Existen una serie de características que definen las organizaciones que mejor se adaptan a los nuevos modelos de negocio existentes, lo que les permitirá sobrevivir y sobreponerse, convirtiéndose en ejemplos a seguir para las empresas del siglo XXI.

En un primer lugar tenemos a la estructura organizativa la cuál es mucho más plana, dónde no existen jerarquias. También se encuentran descentralizadas y apoyada en redes lo que favorece la conjugación de ideas diferentes con el correspondiente enriquecimiento de las organizaciones.
La comunicación asume un papel primordial con sistemas integrados y diseñados para compartir y transferir el conocimiento dentro de la organización.
Un análisis y determinación de objetivos que asuma la ejecución de planes amplios con actitud proactiva donde la planificación englobe el aprendizaje.
El proceso estratégico como parte del proceso de aprendizaje y ésta capacidad de aprendizaje determina las opciones estratégicas estableciendo límites a la toma de decisiones.

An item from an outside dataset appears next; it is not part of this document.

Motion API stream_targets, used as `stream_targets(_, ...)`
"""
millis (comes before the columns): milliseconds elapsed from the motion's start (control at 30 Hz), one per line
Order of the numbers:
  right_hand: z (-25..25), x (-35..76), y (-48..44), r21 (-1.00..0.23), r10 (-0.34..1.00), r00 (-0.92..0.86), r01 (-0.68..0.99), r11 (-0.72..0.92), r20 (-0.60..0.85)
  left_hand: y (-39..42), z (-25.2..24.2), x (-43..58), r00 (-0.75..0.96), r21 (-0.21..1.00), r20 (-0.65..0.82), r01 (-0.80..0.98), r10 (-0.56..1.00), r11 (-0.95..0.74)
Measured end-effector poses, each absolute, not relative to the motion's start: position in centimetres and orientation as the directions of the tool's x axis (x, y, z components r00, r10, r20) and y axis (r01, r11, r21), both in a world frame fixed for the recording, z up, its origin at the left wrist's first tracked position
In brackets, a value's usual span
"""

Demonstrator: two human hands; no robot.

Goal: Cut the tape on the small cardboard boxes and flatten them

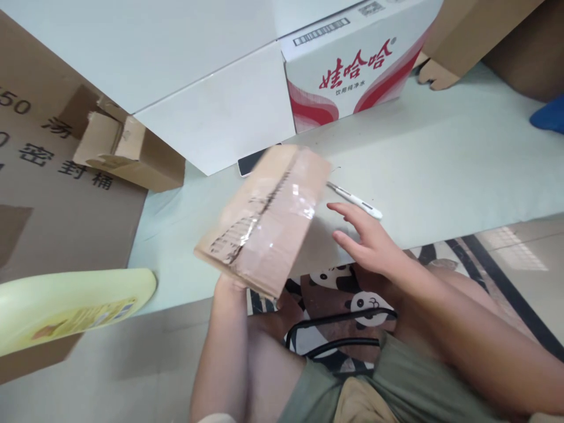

Empowement y aprendizaje autodirigido con personas autorizadas para actuar siendo las personas responsables últimos de su desarrollo.
Relacionado con algunos puntos, tenemos la apertura participativa donde exista la libertad para opinar.
Importante papel posee la cultura, que debe ser coherente, consistente, creativa, flexible y orientada hacia resolución de problemas, abierta al cambio, sin conflictos entre subculturas (aculturación), que valora la innovación y la actitud emprendedora.

El reto no es aprender sino aprender rápida y precozmente
. Aunque no debemos confundir este aprendizaje rápido con el aprendizaje apresurado.Es importante poseer memoria organizativa con lo que no sólo se adquiera sino que también se retenga en las organizaciones convirtiéndose en auténticos sistemas de aprendizaje con gran capacidad de absorción.